[Start of Attachment]

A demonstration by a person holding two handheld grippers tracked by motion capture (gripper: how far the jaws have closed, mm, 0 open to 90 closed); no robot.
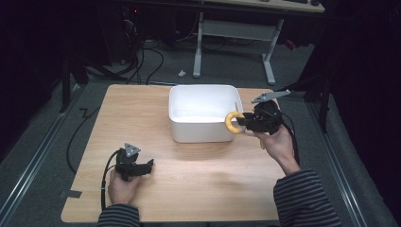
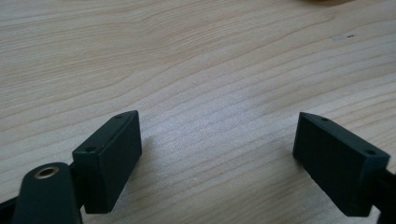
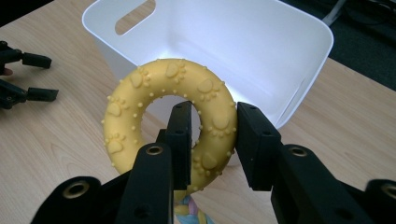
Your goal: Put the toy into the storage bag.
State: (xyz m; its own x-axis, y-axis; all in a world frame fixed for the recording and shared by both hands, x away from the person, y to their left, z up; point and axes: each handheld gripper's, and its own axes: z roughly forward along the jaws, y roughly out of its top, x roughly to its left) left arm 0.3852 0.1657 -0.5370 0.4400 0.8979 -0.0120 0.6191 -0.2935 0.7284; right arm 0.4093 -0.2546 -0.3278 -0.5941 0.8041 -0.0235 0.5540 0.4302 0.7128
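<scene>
While the left gripper (image 1: 150, 164) rests low on the pale wooden surface (image 1: 198, 184) at the near left, its jaws stand released and wide apart, with bare wood grain between them in the left gripper view. Farther in and to the right, the right gripper (image 1: 239, 121) is held above the surface, its jaws clenched on the yellow rubber ring toy with raised paw prints and dots (image 3: 170, 116); one jaw passes through the ring's hole and the other presses its outer side. A braided pastel rope end (image 3: 194, 212) peeks out below the ring in the right gripper view. Beyond it stands the white rectangular plastic bin with a slot handle (image 3: 299, 88), its inside bare. From above, the ring hangs just at the bin's near right corner.
</scene>
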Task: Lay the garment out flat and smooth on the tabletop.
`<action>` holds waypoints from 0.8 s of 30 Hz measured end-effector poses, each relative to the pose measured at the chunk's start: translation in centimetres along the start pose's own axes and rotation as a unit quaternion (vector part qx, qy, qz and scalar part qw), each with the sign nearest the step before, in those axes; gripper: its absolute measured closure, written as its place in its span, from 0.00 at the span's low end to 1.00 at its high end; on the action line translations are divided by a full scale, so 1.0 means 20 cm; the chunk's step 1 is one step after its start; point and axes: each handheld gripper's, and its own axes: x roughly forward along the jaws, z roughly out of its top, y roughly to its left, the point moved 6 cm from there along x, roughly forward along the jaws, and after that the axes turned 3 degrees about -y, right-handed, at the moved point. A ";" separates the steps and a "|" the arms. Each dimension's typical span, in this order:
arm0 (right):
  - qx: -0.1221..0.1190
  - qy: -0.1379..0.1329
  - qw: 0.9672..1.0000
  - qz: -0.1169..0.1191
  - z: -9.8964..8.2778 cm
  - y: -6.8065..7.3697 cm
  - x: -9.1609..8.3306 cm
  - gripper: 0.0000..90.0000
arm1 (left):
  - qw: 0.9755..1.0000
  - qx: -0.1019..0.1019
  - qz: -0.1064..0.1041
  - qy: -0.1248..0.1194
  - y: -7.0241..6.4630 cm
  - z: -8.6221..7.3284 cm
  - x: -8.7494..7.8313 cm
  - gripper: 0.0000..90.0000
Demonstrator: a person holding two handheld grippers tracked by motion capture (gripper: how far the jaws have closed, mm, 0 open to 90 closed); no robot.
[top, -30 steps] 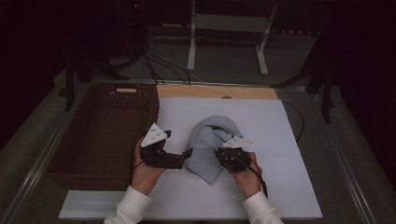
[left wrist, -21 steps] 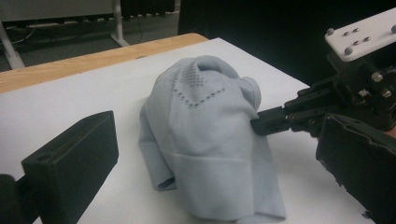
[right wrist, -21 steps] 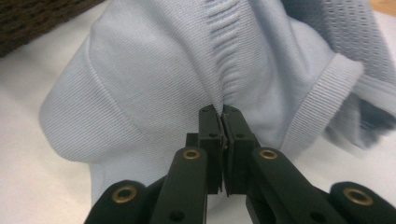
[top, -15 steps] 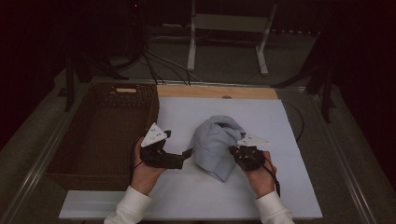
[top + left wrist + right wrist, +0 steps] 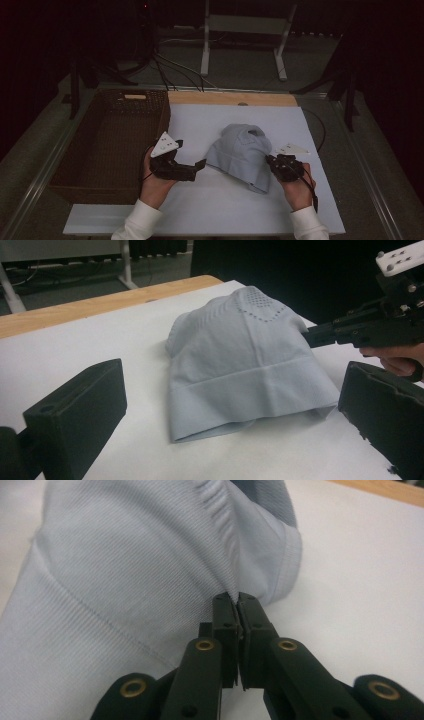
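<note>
A pale blue-grey garment (image 5: 239, 152) lies bunched on the white board (image 5: 210, 210). My right gripper (image 5: 270, 161) is at its right edge, shut on a pinch of the fabric. In the right gripper view the cloth (image 5: 125, 565) puckers into the closed tips of that gripper (image 5: 235, 598). My left gripper (image 5: 199, 169) rests on the board just left of the garment, open, with nothing between its fingers (image 5: 80, 415). In the left gripper view the garment (image 5: 245, 360) lies ahead, apart from the jaws, and the right gripper (image 5: 345, 332) grips its far side.
A dark wicker basket (image 5: 110, 140) stands against the board's left edge. A wooden strip (image 5: 232, 97) runs along the board's far edge. Behind it are a metal stand (image 5: 245, 30) and cables (image 5: 170, 70) on the floor.
My right gripper has moved to the right and drawn the garment's right side with it, so the cloth has shifted that way. The left gripper has stayed put.
</note>
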 end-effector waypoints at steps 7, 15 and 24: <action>0.001 -0.007 1.000 -0.025 0.00 0.03 -0.02 0.31 | 1.000 0.000 0.000 0.005 0.00 -0.01 0.01 0.00; -0.016 -0.042 0.999 0.013 0.08 0.17 -0.06 0.18 | 1.000 0.001 -0.002 0.004 -0.01 -0.01 0.01 0.00; -0.036 -0.051 0.997 0.041 0.13 0.32 -0.04 0.18 | 1.000 0.009 -0.004 0.006 -0.02 -0.01 0.01 0.00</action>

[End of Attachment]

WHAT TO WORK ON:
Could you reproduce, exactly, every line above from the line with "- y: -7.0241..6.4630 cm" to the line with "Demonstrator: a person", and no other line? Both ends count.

SOLUTION BELOW:
  - y: -7.0241..6.4630 cm
  - z: -8.6221..7.3284 cm
  - x: -8.7494..7.8313 cm
  - gripper: 0.0000..90.0000
Demonstrator: a person holding two handheld grippers tracked by motion capture (gripper: how far the jaws have closed, mm, 0 open to 90 closed); no robot.

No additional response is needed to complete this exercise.